De acordo com ele, que trabalha com cria e engorda de matrizes e produção de sêmen de reprodutores, para conseguir atingir a redução exigida seria necessário fazer um alto investimento para mudar todo o processo utilizado nas suas propriedades. Desde a captação de água para os animais, até a conservação de sêmen e vacinas, tudo necessita de energia. Não tem condições de diminuir o consumo, salientou.

Rangel Filho destacou, ainda, que a atividade não permite essa brusca mudança no processo de trabalho. Não teríamos como adquirir um gerador, por exemplo. É inviável, disse.

Metas erradas

Além do transtorno de ter que reavaliar a produção para economizar energia, os produtores estão com outro problema. A média de consumo enviada pela CPFL não condiz com a realidade em alguns casos.

O presidente da Apoesp, Edmir Donine, disse que, dos sete medidores que tem na granja, apenas um apresenta número correto. Não sei de onde eles tiraram esse consumo. Dos meus medidores é que não foi. Nada está batendo, reclamou.

Ele ressaltou que está tentando questionar a CPFL, mas não consegue se comunicar com a companhia. O telefone da empresa só dá ocupado e não existe escritório dela na minha região, disse.

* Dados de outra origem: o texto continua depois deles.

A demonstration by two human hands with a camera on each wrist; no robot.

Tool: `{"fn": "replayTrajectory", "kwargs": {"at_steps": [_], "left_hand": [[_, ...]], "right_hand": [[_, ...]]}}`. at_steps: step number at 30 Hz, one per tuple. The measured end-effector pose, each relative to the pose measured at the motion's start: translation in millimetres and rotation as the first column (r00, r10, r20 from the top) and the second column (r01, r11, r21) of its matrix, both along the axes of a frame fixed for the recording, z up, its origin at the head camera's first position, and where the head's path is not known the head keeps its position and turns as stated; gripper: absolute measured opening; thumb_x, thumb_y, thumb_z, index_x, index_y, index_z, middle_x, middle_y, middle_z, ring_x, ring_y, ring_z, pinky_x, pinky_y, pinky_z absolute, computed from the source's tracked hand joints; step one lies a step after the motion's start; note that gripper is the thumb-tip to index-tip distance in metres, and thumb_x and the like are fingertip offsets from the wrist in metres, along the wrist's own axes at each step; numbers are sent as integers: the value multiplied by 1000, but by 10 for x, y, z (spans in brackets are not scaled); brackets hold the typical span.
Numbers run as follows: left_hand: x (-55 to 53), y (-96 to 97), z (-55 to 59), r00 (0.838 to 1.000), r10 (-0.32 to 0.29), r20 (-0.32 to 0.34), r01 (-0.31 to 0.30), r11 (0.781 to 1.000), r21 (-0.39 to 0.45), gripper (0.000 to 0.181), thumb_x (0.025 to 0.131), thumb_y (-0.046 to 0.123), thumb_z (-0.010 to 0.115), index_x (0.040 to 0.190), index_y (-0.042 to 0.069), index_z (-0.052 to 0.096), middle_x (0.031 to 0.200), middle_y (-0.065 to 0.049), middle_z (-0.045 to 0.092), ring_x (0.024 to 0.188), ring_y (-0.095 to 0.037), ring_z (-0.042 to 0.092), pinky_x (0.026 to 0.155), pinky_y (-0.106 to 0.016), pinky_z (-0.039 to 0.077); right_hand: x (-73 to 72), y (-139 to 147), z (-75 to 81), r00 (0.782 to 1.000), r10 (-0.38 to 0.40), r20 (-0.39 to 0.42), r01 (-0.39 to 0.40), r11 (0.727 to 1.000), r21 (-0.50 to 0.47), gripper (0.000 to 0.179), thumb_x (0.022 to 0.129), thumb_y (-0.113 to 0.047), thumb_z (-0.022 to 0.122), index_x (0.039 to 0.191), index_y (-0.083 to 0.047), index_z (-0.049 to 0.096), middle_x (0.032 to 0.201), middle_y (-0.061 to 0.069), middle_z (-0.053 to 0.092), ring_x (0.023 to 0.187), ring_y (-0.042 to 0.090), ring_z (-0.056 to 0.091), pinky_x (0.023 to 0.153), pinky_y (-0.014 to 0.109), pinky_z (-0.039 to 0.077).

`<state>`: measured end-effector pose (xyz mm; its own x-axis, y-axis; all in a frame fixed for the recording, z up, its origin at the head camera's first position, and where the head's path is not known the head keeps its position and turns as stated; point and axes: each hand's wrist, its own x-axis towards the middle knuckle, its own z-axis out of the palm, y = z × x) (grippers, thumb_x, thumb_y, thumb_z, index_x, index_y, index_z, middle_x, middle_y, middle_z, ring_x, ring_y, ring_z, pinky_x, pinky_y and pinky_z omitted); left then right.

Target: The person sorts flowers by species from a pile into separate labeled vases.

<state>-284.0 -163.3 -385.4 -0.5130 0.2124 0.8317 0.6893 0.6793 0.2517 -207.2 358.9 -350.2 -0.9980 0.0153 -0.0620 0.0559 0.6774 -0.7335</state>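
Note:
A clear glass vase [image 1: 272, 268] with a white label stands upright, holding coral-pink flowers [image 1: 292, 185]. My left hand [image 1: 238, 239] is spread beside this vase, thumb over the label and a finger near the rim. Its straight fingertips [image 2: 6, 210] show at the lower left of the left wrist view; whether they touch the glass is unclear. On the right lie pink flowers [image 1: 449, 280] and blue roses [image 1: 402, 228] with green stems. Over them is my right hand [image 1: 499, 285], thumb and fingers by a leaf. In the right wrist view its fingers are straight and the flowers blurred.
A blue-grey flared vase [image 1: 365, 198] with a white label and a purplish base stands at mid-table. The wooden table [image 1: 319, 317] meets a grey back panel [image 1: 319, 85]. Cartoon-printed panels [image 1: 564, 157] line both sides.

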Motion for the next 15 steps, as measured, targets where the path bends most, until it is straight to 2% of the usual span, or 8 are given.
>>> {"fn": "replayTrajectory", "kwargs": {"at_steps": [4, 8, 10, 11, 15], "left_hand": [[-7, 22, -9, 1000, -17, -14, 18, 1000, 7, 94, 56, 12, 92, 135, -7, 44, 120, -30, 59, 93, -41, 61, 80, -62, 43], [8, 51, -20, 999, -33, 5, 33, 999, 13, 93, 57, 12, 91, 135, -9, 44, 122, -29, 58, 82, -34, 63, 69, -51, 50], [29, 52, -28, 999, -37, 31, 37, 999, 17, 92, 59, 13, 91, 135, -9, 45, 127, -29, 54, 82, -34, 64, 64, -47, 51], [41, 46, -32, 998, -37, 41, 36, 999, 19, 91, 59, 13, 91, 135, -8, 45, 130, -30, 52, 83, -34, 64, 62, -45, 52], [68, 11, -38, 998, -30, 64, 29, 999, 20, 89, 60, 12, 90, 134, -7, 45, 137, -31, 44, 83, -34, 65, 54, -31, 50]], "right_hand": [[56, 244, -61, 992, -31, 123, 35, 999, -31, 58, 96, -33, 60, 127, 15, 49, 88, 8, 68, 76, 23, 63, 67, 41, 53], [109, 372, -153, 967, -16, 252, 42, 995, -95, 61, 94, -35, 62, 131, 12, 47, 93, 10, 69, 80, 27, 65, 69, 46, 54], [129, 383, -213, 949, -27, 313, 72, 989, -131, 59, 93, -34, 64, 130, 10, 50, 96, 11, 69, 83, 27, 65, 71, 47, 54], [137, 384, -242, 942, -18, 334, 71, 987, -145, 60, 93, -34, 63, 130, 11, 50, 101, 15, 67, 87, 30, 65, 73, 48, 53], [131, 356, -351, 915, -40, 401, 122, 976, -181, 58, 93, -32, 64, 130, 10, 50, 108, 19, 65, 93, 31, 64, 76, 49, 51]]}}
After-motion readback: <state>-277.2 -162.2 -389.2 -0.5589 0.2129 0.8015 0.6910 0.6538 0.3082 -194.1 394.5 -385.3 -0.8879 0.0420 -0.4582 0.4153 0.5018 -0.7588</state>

Paulo Rangel Filho também está enfrentando problemas semelhantes. Ele contou que a meta de economia enviada pela companhia para suas três propriedades foi a mesma. No entanto, cada qual tem uma característica de consumo diferente. A média foi igual para as três, mas elas têm perfis diferentes. Se fosse cumprir o que a CPFL determinou teria que aumentar o consumo em uma delas e reduzir em cerca de 60% na outra, disse.